November 4-5, 2019, Bucharest

Organisers: Tinca Prunea-Bretonnet (University of Bucharest) and Sophie Roux (ENS, PSL University)

The purpose of this conference is to examine the meaning and role of eclectic philosophy and eclecticism in the seventeenth and eighteenth centuries, up to Cousin's treatment of the eclectic method. Although eclectic philosophy was initially associated with autonomous judgment and freedom of thinking, the term ‘eclecticism’ came to be used in a pejorative way at least from Kant onward. However, central eclectic elements remained highly relevant up to the end of the eighteenth century. In order to shed new light on this approach, the conference adopts three complementary perspectives. First, we aim to analyze the way in which both modern historians of philosophy, including J. Brucker, J. G. Walch and D. Diderot, and present-day scholars conceived of ‘eclecticism’ and ‘eclectic philosophy’ as historiographical categories. Second, we wish to investigate how authors such as J. Ch. Sturm, Ch.

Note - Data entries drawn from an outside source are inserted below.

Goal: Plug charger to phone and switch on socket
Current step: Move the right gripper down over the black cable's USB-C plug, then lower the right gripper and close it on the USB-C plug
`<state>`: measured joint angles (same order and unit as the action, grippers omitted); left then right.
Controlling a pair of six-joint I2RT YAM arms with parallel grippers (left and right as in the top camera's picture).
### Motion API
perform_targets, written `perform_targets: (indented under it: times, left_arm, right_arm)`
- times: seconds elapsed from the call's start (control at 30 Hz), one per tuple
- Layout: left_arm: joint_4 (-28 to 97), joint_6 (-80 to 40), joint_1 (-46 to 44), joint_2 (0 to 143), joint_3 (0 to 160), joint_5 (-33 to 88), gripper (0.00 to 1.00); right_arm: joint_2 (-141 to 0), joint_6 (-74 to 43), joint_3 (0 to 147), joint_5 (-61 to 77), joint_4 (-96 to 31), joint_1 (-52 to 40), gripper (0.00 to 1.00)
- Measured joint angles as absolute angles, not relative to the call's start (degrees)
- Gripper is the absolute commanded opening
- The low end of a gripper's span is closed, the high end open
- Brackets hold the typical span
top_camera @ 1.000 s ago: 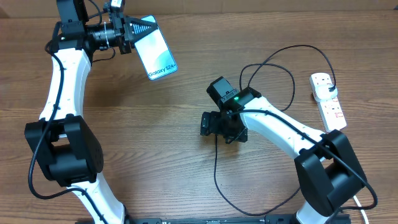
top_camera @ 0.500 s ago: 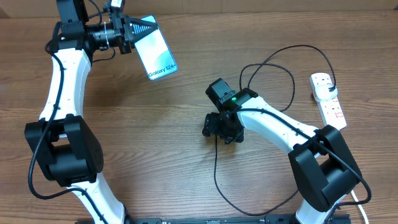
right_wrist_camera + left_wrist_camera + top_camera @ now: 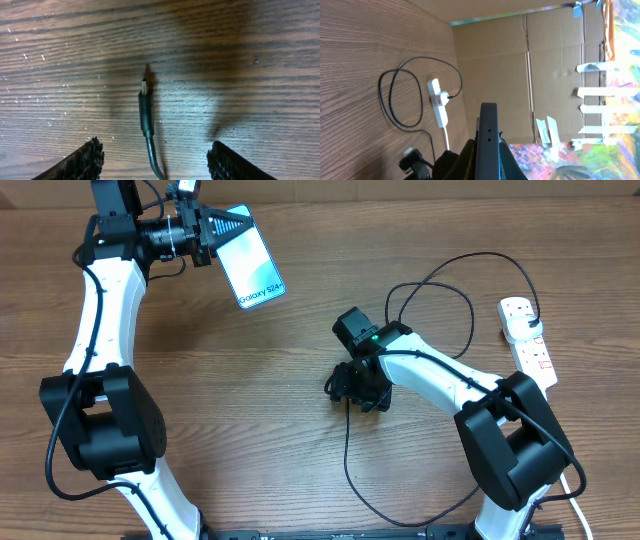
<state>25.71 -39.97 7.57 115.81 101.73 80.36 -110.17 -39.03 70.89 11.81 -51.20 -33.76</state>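
The charger [image 3: 144,107] lies on the table [image 3: 260,40], its small tip between our right gripper's [image 3: 156,152] fingers, which stand apart on either side without touching it. Its far end appears plugged into the socket [image 3: 528,340]. Our left gripper [image 3: 222,227] is clamped on the phone [image 3: 252,268], held up well apart from the tip. We judge we are at the pick-up. Next we should close squarely just behind the metal end, then carry it to the phone's port.

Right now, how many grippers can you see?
2. The left gripper is top left in the overhead view, shut on the phone; the right gripper is mid-table, open over the charger tip.
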Motion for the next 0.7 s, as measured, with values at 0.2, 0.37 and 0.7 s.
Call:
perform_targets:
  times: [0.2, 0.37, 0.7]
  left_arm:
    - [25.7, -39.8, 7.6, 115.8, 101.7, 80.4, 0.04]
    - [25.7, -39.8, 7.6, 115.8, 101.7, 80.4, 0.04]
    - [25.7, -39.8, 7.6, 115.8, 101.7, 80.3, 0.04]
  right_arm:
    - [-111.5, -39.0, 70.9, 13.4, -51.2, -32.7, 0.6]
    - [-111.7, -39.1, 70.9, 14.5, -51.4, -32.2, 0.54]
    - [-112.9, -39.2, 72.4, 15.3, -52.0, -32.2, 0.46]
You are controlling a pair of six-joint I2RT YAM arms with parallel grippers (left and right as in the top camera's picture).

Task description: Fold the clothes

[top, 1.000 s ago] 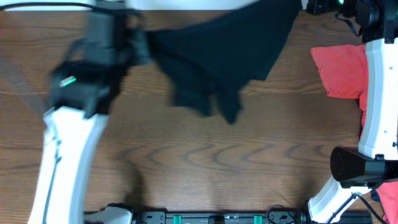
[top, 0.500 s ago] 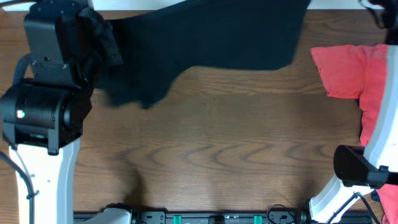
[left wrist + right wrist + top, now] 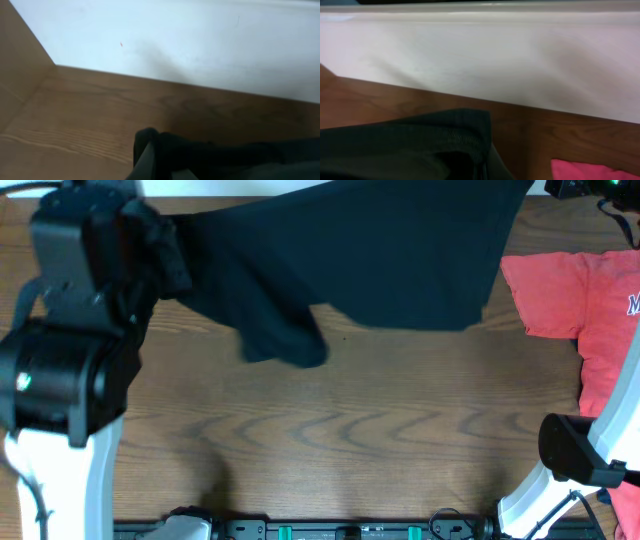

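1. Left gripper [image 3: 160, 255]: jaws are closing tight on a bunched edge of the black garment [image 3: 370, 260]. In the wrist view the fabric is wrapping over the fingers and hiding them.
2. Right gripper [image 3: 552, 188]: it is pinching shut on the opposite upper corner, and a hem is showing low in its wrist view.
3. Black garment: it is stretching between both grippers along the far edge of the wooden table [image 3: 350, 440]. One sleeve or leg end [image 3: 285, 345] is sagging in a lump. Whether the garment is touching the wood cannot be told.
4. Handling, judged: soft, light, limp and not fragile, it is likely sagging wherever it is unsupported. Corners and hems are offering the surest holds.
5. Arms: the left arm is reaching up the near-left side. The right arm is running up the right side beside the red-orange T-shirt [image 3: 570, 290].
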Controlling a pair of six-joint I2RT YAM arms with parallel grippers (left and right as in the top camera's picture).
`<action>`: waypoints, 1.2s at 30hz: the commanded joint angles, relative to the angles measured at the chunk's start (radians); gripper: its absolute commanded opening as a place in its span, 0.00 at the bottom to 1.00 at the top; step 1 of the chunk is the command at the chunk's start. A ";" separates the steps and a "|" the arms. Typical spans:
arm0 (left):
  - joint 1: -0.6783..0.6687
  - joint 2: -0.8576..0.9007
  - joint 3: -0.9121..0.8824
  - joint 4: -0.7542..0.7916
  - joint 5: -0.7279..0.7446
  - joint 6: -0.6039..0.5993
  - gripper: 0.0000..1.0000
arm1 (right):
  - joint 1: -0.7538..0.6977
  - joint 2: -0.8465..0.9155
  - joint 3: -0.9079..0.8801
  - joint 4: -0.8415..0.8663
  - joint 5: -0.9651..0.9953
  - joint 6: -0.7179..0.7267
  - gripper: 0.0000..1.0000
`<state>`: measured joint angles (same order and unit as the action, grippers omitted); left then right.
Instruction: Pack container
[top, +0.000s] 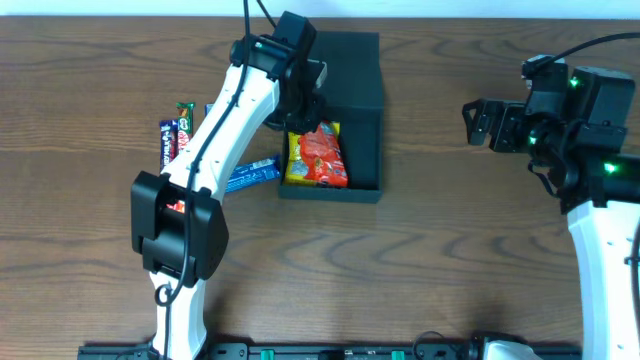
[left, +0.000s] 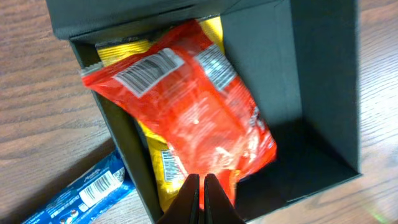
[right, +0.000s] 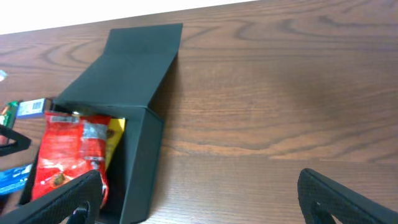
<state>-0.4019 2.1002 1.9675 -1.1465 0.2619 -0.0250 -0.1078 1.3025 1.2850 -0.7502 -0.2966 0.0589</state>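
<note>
The dark teal-grey container (top: 366, 150) stands open at the table's middle back, its flap lid (top: 350, 68) laid back. A red snack packet (top: 325, 160) lies in its left half on top of a yellow packet (top: 294, 150). My left gripper (top: 305, 112) hovers over the box's left side with its fingers shut and empty; in the left wrist view the tips (left: 201, 186) sit just above the red packet (left: 186, 106). My right gripper (top: 480, 122) is open and empty at the right, well away from the box (right: 140, 168).
A blue packet (top: 250, 175) lies against the box's left wall and also shows in the left wrist view (left: 81, 193). Several more snack bars (top: 172, 135) lie further left, partly under the left arm. Bare wood table (top: 450, 250) lies between the box and the right arm.
</note>
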 joint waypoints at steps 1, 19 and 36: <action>0.005 -0.008 -0.009 -0.005 -0.020 0.014 0.06 | -0.005 0.000 0.003 -0.002 -0.023 -0.011 0.99; 0.006 -0.008 -0.009 0.006 0.005 -0.005 0.06 | -0.002 0.000 0.003 -0.003 -0.023 -0.011 0.99; -0.008 -0.008 -0.009 0.005 0.043 -0.316 0.88 | -0.002 0.000 0.003 0.002 -0.023 -0.011 0.99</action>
<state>-0.4076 2.1002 1.9675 -1.1404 0.3096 -0.1638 -0.1078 1.3025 1.2850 -0.7475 -0.3073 0.0589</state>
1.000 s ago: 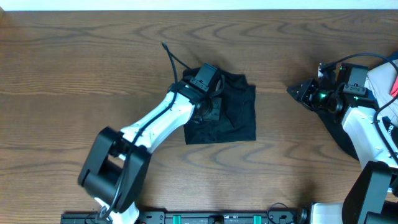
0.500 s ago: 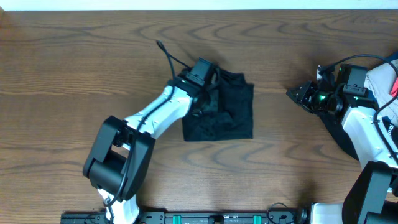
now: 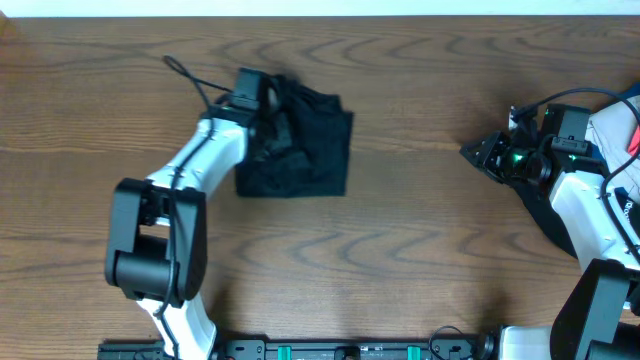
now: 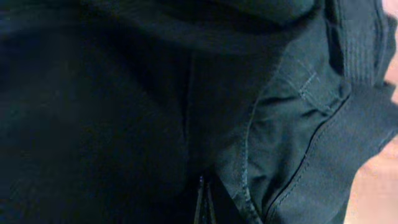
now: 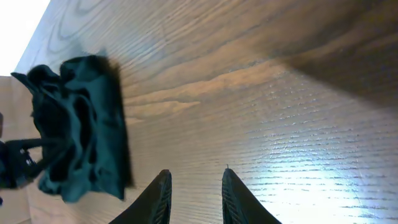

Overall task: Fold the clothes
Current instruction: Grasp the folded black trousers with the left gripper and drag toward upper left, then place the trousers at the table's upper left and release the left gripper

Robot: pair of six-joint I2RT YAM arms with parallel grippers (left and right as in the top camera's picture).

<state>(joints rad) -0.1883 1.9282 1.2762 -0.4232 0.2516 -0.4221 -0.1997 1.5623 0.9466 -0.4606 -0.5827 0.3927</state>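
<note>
The clothes in view are a black garment [image 3: 308,150], folded into a rough rectangle at the upper left of the table. My left gripper [image 3: 272,112] sits on its upper left part, shut on the fabric. In the left wrist view dark cloth [image 4: 298,124] with stitched seams fills the frame, and the gripper [image 4: 204,198] shows as two tips pressed together. My right gripper [image 3: 478,150] hovers open over bare wood at the right, far from the garment. The right wrist view has the gripper [image 5: 196,177] with nothing between its fingers and the garment [image 5: 81,124] far off at the left.
The wooden table [image 3: 400,250] stretches between the two arms. Something whitish with a pink streak [image 3: 618,125] lies at the right edge behind the right arm. A black cable [image 3: 190,80] trails from the left wrist.
The left arm has swung left and slightly up, and the black garment has slid with it across the table. The right arm has stayed in place.
</note>
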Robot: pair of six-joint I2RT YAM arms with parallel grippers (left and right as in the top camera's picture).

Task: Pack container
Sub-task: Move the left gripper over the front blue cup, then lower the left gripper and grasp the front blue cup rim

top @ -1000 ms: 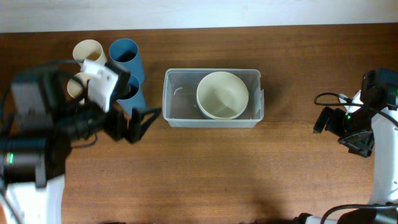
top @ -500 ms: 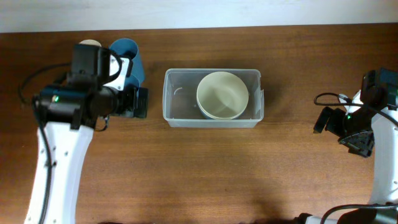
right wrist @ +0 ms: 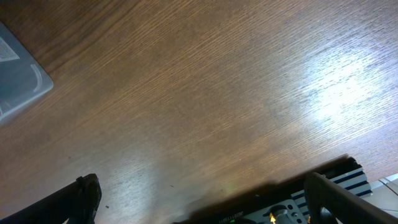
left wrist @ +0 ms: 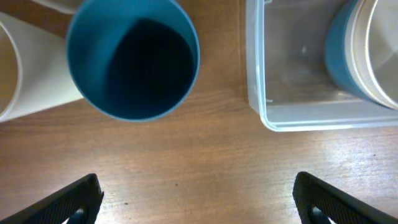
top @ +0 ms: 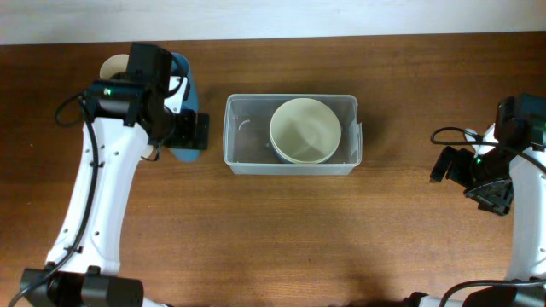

Thomasius and the philosophers of the Berlin Academy, to name but a few, explicitly endorsed ‘eclecticism’ and ‘eclectic philosophy’ to characterize their own methodology, and to inquire about the origins of this methodology and its relationship to other related approaches. Third, we will consider Kant’s and Hegel’s critiques of eclecticism and their impact on the Enlightenment. While we will primarily focus on the German and French contexts, we will also take into account contemporaneous European treatments of eclecticism and eclectic approaches in natural philosophy, metaphysics, epistemology, and methodology. Several relevant case studies will be examined as well.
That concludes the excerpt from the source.